Interviews With Leaders

Interviews With Leaders– Instructions

Overview:

Based on the interviews you completed in Assessment 2, write a 7 page report that describes your interview experiences, summarizes your

findings, and analyzes your interviewees’ personal characteristics as they align with effective leadership.

The purpose of this assignment is to consolidate your experience interviewing two leaders and to incorporate what you have learned thus far

about the personal characteristics of effective leaders. Your assessment will reflect your insights about integrity, purpose, change,

interpersonal skills, and keeping balance, and will embody a meaningful leadership story at different levels of an organization’s leadership.

• Competency: Reflect on personal leadership skills.
o Analyze interviewees’ personal characteristics and describe alignment to effective leadership.
o Explain the significance of identified leadership characteristics and how they apply to personal career progression.
Competency: Create an effective theory of leadership.
o Summarize interview findings that contribute to effective leadership.

Context:

The resources provided address the implications of new science for leadership.

Much of the traditional literature on organizations has been based in Newtonian images of the world as a mechanical operation where the

manager’s task is to control outcomes, determine truth, and make sure things are right. New science has challenged many of these underlying

assumptions, changing the thinking about organization and the role of leaders. More emphasis is given to the importance of identity and

evolving assumptions, such as the recognition of interconnectedness. The importance of relationship in providing the patterns of order and

integrity is being recognized. Living systems are chaotic and constantly adapting, but out of the chaos a new order is created.

Through dialogue, deep listening, and facilitating, leaders help followers create new knowledge and understanding of system patterns that allow

a value-guided organization to let go of old patterns and reemerge adapted to a new reality. There is more recognition of the “boundary-less”

nature of adaptive systems to their environments and the importance of values, mission, purpose, relationship, and accessibility of leaders to

the survival of their systems. Living systems will naturally respond and adapt to their environments, making the leader’s job much more one of

empowering, encouraging relationship, and facilitating the conversation about adaptation.

Suggested Resources:

Thinking Habits of Mind, Heart, and Imagination
1. Complementary Thinking – The habit of thinking that weaves multiple perspectives into an integrated fabric of understanding.
2. Connected Seeing – The habit of seeing reality as a whole system, which is a seamlessly connected, interactive, and dynamic web-of-

life.
3. Collaborative Teamwork – The habit of collaborating and using teamwork to accomplish common purpose, by integrating personal initiative

and group cooperation.
4. Constructing Meaning – The habit of constructing meaning by acquiring and synthesizing diverse sources of knowledge to enrich

understanding.
5. Conceptual Clarity – The habit of clear conceptual thinking from first principles, to make sense of and to distinguish among the known,

the unknown and the unknowable.
6. Communicating Effectively – The habit of communicating effectively in a teamwork style to collaboratively create new understandings,

new possibilities, and new realities.
7. Courageous Action – The habit of courageously taking action and making meaning in the face of ambiguous experience and uncertainty.
8. Caring Empathy – The habit of caring for, identifying with, and honoring others, as well as understanding how others see the world.
9. Conversational Reflection – The habit of reflecting on the experience of professional practice through learning conversations.
10. Continuous Learning – The habit of seeing every experience as an opportunity for continuous lifetime learning.

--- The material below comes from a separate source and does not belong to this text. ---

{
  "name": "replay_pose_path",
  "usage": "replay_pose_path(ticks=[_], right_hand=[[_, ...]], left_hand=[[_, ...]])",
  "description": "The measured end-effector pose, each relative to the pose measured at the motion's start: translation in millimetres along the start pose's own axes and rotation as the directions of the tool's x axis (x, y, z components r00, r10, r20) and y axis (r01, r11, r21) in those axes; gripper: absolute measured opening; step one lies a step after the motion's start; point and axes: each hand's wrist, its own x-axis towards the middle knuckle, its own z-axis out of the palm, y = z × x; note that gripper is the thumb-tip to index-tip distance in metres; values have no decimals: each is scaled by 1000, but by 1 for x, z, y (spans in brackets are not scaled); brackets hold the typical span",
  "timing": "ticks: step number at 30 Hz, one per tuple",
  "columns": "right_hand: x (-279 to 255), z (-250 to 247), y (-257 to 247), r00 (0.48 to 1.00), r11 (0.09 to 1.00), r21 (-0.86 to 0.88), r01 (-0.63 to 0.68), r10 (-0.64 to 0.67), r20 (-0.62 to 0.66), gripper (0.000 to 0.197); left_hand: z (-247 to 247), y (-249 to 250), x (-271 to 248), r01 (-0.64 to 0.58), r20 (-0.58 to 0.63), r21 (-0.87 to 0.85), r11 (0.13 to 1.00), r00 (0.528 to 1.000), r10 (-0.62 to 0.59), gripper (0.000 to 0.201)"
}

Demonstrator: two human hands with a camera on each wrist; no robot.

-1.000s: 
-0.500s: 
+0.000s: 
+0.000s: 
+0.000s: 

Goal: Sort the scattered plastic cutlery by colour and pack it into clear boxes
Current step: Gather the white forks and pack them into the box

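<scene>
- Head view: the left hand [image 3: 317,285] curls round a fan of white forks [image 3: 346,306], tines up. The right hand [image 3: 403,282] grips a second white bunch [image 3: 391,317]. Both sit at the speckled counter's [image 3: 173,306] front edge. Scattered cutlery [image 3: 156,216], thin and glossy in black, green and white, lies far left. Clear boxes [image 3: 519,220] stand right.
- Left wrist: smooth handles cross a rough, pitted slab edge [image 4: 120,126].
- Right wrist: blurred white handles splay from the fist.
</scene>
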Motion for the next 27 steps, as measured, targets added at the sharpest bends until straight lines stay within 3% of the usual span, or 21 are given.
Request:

• Cashman, K. (2008). Leadership from the inside out: Becoming a leader for life. San Francisco, CA: Berrett-Koehler.
• Wheatley, M. J. (2006). Leadership and the new science: Discovering order in a chaotic world (3rd ed.). San Francisco, CA: Berrett-

Koehler.
o Chapters 1 and 2 of this book are particularly applicable.

Instructions:

In Assignment#2, you prepared to interview two leaders in organizations of your choice. You will use the findings from your interviews in this

assessment as well as Assignment #4.

Using your notes from your completed interviews, write a 7 page report that addresses the following elements:
• Thoroughly describe your interview experiences. Write the story of what happened from beginning to middle to end. Integrate into the

story the names of the people you interviewed, their leadership level, and the focus of your interviews.
• Recap your interview questions.
• Summarize your findings from each question including the best stories and quotes in each interviewee’s words and some themes that

seemed to pervade both interviews.
• Analyze your interviewees’ personal characteristics and describe their alignment to effective leadership.
• Explain the significance of the leadership characteristics you identified and how they apply to your own career progression.